Growing up with Debbie wasn’t easy because she didn’t make it easy. Debbie was my first bully. She picked everything first and gave me the leftovers, always. If my father gifted me anything, she used it till the ‘wheels fell off’, great example? My bike, my portable radio, my dolls.. anything she could get her hands on. 

When we made friends and they did not want to play with her, she forbade me to play with them, even would ‘tell on me’ if I did.. as far as tricking me, ‘they don’t like you, they call you names, fat and ugly’, she would say. Of course I would ask, and they would respond, ‘No! We like you, it’s her we don’t want to play with.’

I remember her telling me, ‘I’m going to Martha’s house’. We were living in the Dominican Republic, she was 11 and I 10. These were the days when children could run around the neighborhood unsupervised and tragedy wouldn’t strike. Martha lived in the ‘next’ neighborhood, for a child this could be about a 10 minute walk. 

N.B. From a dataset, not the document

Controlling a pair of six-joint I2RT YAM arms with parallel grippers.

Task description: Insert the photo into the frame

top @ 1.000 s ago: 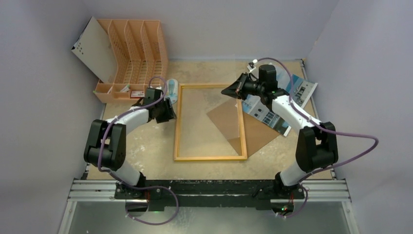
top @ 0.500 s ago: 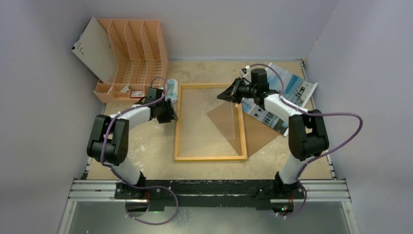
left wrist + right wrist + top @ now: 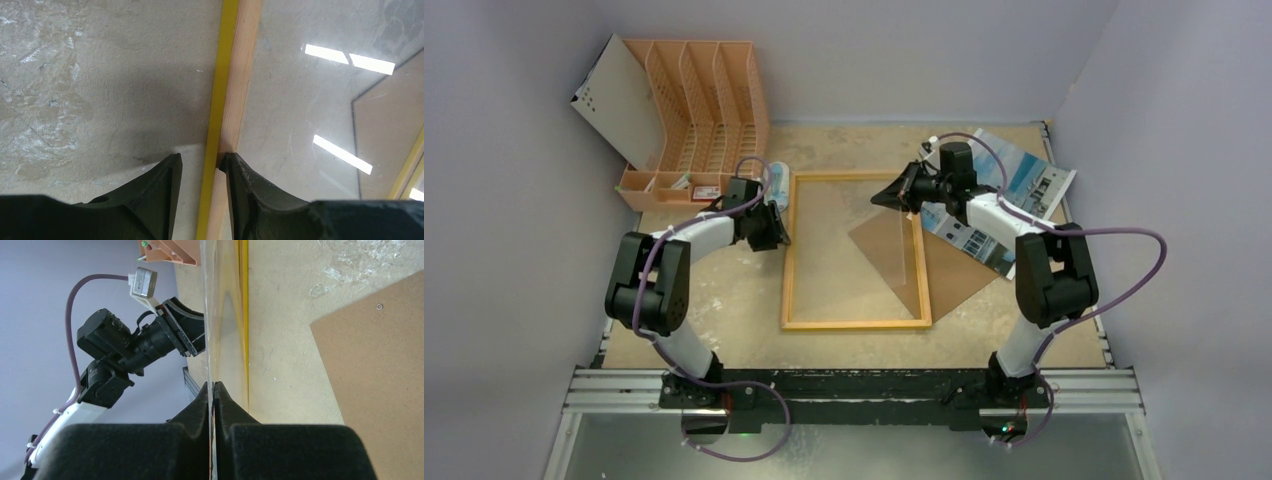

I was surprised because Martha was my friend and so I prepared to go with her, ‘you’re not invited’ Debbie said. When she left, I called Martha’s house. ‘Debbie is going to your house and she said I’m not invited.’ 

Martha: ‘I didn’t invite her and what she said isn’t true. You’re always welcome in my house. You’re my friend.’

Turns out she went to talk shit about me. What some children do to tarnish the reputation of others, leading to isolation… the Modus Operandi of bullies.

She didn’t keep friends as a child so that was a testament of things to come in her adult life.
She was violent and ferocious with her words and hands. Small things would ‘set her off’. Disagreeing with her stance, talking to ‘her friends’, even ‘looking’ at her things would ignite conflict. 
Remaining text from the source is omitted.